ModelBatch Implementation Summary

Status as of July 2025

🎯 Project Overview

ModelBatch is a library for training many independent PyTorch models simultaneously on a single GPU by grouping them into a single ModelBatch object. This enables efficient hyperparameter sweeps and maximizes GPU utilization.

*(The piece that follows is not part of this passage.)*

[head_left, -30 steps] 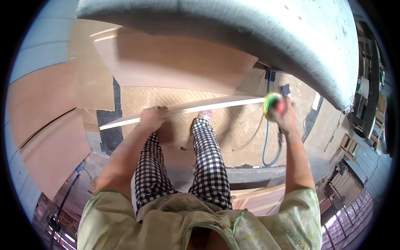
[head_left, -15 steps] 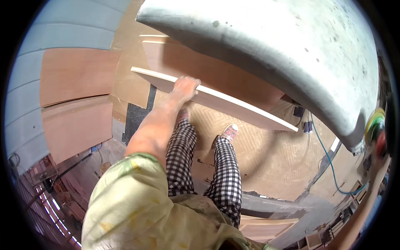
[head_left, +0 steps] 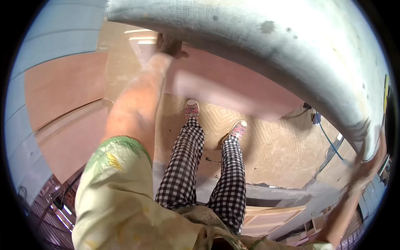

⚠️ Current Status: Active Development

Implementation Milestones

M1: Core ModelBatch + demo (stable for standard models) - ModelBatch class with parameter stacking - OptimizerFactory for per-model optimizer configs - DataRouter for data filtering -- untested - CallbackPack for monitoring -- untested - Working demos with performance benchmarks

M2: OptimizerFactory + AMP (consistent APIs, AMP parity pending) - OptimizerFactory for per-model optimizer configs -- tested & passing - AMP support with GradScaler -- training works but differs from sequential runs

M3: HuggingFace integration - HFModelBatch for transformer models - ModelBatchTrainer wrapper for Trainer

Additional Work (not on original roadmap) - logger.py provides structured logging and context managers - optuna_integration.py enables batched hyperparameter search

🔄 M4: Lightning example + docs 🔄 M5: Benchmark suite 🔄 M6: v1.0 release

Known Issues

  1. Training Equivalence: Batched training now matches sequential training unless dropout is used. Dropout randomness remains different despite setting seeds.
  2. See examples/cifar10_lenet_benchmark.py and examples/quick_consistency_test_dropout.py
  3. AMP Training Equivalence: AMP training is supported, but used a batch-level GradScaler. This leads to different scaling behavior (& consequently overflow handling) compared to sequential training.
  4. See tests/test_amp_optimizer.py::test_amp_overflow_handling
  5. ~~LSTM Models~~ (dropped for now): RuntimeError: Batching rule not implemented for aten::lstm.input. This is because LSTM module is not supported by torch.vmap.

🏗️ Project Structure

ModelBatch/
├── src/modelbatch/
│   ├── core.py          # ModelBatch class (main component)
│   ├── optimizer.py     # OptimizerFactory + AMP support
│   ├── data.py          # DataRouter for data filtering
│   ├── callbacks.py     # CallbackPack for monitoring
│   ├── huggingface_integration.py  # HuggingFace models & Trainer adapters
│   ├── optuna_integration.py      # Optuna study helpers
│   ├── logger.py        # Structured logging utilities
│   └── utils.py         # Training utilities
├── tests/               # Unit tests
├── examples/            # Demo scripts
└── docs/               # Design documentation